Archaeologists find a tomb of Pharaoh, the first from King Tut, says Egypt

Archaeologists found a tomb of Pharaoh near the Egyptian Valley of the Kings, the country’s ministry of antiquities announced this week, in what officials called the first excavation of a real tomb since Tutankhan’s reach was brought.

The newly identified tomb belonged to Thutmose II, which is believed to have reigned around 1480 AC was “the last real tomb that disappeared of the 18th dynasty”, said the Egyptian ministry in a note.

The excavation was a joint project of Egyptian and British researchers who began in 2022, when the entrance and the main corridor of the tomb were found.

Archaeologists initially thought that the tomb belonged to a real consort, due to its position near the burial places of the real wives and that of Thutmose II’s wife, Hatshepsut, who took the throne alone after his death.

Despite the statement of the ministry according to which this was the first discovery of the genre since 1922, archaeologists reported having found Tombs Pharaoh in other parts of Egypt in the following decades, also in 1940 in Tanis and 2014 in Abydos. A member of the research team did not immediately answer questions in search of clarifications.

“I think what the first royal tomb mean in the area of ​​the Valley of the Kings or the 18th Dynasty,” said Josef Wegner, professor of Egyptian archeology at the University of Pennsylvania and leader of the 2014 excavation. “There are other cases of royal tombs that have been found. “

But he said that the newly identified tomb was an “important and interesting discovery”, especially for the tests that provides that Hatshepsut was “a truly fundamental sovereign” of his time.

The excavation suggests that Hatshepsut built burial places for his father, and for Thutmose II, who was his husband and his half -brother – and who later transferred them to a new tomb he had built.

“The two most important men of his life buries all together in this type of fundamental tomb,” said Wegner, who is also a curator at the Penn Museum in Philadelphia. “It really produces the importance of Hatshepsut in the anchoring of the Valle dei Re in the future.”

The just carved tomb was also in an unlikely place for a burial of a king: under two waterfalls and on the bottom of a slope, during the much more humid conditions of the fifteenth century BC

But the tests from inside the tomb showed that it had actually been built for a king, including fragments of alabaster jars that appoint Thutmose II as the “deceased king” and the inscriptions that appoint Hatshepsut. Part of the ceiling was still intact, showing the blue paint with yellow stars on it, archaeologists said.

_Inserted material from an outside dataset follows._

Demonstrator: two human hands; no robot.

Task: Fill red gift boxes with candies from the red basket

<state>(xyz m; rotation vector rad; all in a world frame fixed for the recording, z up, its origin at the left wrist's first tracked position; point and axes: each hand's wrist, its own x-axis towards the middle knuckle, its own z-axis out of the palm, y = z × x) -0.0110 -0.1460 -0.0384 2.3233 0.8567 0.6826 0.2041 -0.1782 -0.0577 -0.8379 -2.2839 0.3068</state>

The most important, said Wegner, were fragments that the team found containing elements of the Amduat, “the book Royal Netherworld who is starting to appear at this moment”.

This image issued by the Ministry of Egyptian antiquity and tourism shows artifacts discovered during the archaeological excavations that discovered the tomb of King Thutmose II.Credit…Via Agence France-Presse-Getty Images

“Sometimes they are discovered, but only later their true meaning becomes clear with a further exploration,” said Peter der Manuilian, professor of Egyptology in Harvard who was not involved in the excavation.

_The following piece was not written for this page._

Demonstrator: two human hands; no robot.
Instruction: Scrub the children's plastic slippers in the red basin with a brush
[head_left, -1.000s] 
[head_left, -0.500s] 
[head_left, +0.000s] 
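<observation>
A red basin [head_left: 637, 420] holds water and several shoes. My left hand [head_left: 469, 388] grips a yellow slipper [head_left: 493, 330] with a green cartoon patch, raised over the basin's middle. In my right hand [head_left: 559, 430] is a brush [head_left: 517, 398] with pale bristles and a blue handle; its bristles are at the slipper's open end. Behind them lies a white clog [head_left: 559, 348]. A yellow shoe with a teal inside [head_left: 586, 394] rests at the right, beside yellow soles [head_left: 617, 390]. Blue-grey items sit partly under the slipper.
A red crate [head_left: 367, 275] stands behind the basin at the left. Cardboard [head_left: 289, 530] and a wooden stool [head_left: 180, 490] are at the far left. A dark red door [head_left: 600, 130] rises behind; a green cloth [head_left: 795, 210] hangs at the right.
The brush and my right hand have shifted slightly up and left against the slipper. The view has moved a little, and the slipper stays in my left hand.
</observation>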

He noticed a similar case when, a few decades ago, a tomb in the Valley of the kings proved to be “larger and more unusual than anyone who had previously made”. It turned out to have been built for the many children of Ramses II, one of the most powerful pharaohs of ancient Egypt.

Thutmose II, Manuilian said: “He lived during a fascinating period of Egyptian history: the 18th imperialist and cosmopolitan dynasty”. His kingdom was perhaps obscured by those of his father, his son and his queen, who ruled for almost 20 years and built a great temple and tomb for herself.

“We are still trying to understand the details of this era,” said Manuiliano, “and a” new “tomb will undoubtedly provide us with further clues”.

The Secretary General for the Supreme Council Egypt of Antiquities, Mohamed Ismail Khaled, described the discovery as one of the most significant of the decades. “This is the first time that funerary furniture belonging to Thutmose II have been discovered,” he said in a note.

But unlike Tutankhamen’s tomb, whose rooms were found full of artifacts during a 1922 excavation, Thutmose II’s tomb had been almost emptied.

Archaeologists believe that it is flooded shortly after the king’s death and that his content has been moved to another position.

“The water damage caused a serious deterioration, leading to the loss of many original contents, which are believed to have been transferred during ancient times”, according to Mohamed Abdel Badie, the head of the Egyptian side of the archaeological mission.